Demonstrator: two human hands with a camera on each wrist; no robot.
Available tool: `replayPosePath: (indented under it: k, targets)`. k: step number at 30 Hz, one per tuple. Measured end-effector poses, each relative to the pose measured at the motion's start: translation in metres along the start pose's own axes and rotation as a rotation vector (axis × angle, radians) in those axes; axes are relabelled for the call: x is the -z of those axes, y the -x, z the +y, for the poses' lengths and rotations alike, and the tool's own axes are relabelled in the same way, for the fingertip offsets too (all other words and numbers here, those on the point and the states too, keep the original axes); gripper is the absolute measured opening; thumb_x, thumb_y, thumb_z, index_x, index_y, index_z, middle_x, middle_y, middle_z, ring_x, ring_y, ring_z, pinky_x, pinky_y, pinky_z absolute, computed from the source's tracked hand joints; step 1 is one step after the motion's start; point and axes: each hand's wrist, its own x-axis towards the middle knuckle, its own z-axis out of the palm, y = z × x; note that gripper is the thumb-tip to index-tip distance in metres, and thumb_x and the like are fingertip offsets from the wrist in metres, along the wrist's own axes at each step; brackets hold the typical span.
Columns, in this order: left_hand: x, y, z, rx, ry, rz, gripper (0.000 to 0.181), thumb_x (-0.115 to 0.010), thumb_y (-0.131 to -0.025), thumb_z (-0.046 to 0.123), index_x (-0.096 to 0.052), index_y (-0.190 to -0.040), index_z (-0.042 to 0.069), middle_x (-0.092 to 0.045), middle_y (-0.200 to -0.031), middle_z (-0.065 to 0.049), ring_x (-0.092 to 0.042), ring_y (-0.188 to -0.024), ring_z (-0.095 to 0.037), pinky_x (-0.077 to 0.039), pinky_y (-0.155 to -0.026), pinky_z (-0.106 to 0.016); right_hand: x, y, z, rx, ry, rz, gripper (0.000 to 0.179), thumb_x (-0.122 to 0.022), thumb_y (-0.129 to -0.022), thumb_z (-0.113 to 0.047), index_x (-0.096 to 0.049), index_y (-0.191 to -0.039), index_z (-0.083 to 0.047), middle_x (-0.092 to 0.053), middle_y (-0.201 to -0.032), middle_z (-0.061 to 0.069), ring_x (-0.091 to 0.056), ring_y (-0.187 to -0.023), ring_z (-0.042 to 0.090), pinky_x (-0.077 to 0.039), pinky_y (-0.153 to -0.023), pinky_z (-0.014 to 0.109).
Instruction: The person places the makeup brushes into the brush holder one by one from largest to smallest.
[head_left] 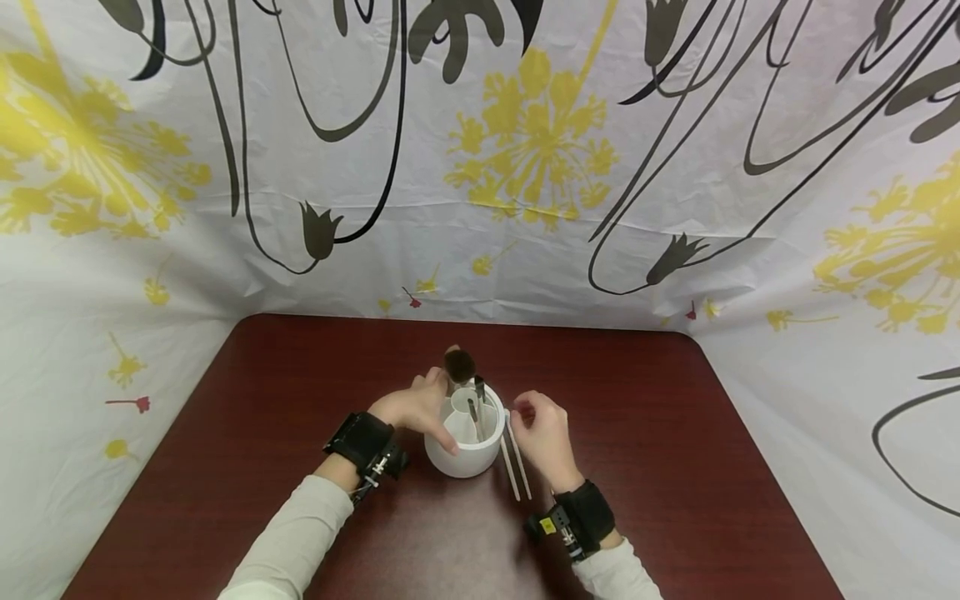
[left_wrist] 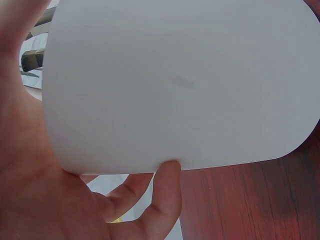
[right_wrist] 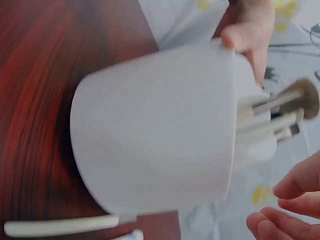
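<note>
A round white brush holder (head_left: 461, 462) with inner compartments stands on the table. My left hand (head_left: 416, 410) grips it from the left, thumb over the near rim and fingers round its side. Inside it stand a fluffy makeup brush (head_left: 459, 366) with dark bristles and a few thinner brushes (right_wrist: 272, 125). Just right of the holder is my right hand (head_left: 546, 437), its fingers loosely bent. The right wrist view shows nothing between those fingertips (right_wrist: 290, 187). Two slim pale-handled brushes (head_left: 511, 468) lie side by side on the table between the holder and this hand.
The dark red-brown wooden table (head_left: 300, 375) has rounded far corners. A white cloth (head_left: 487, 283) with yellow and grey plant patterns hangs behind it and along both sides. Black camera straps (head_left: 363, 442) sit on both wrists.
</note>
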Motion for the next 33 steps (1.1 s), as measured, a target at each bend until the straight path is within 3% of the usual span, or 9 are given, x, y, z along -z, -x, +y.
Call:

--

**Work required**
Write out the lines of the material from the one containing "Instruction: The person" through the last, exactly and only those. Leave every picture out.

**Task answer**
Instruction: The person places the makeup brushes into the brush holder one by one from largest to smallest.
[head_left] 
[left_wrist] 
[right_wrist] 
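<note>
A round white brush holder (head_left: 461, 462) with inner compartments stands on the table. My left hand (head_left: 416, 410) grips it from the left, thumb over the near rim and fingers round its side. Inside it stand a fluffy makeup brush (head_left: 459, 366) with dark bristles and a few thinner brushes (right_wrist: 272, 125). Just right of the holder is my right hand (head_left: 546, 437), its fingers loosely bent. The right wrist view shows nothing between those fingertips (right_wrist: 290, 187). Two slim pale-handled brushes (head_left: 511, 468) lie side by side on the table between the holder and this hand.
The dark red-brown wooden table (head_left: 300, 375) has rounded far corners. A white cloth (head_left: 487, 283) with yellow and grey plant patterns hangs behind it and along both sides. Black camera straps (head_left: 363, 442) sit on both wrists.
</note>
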Motion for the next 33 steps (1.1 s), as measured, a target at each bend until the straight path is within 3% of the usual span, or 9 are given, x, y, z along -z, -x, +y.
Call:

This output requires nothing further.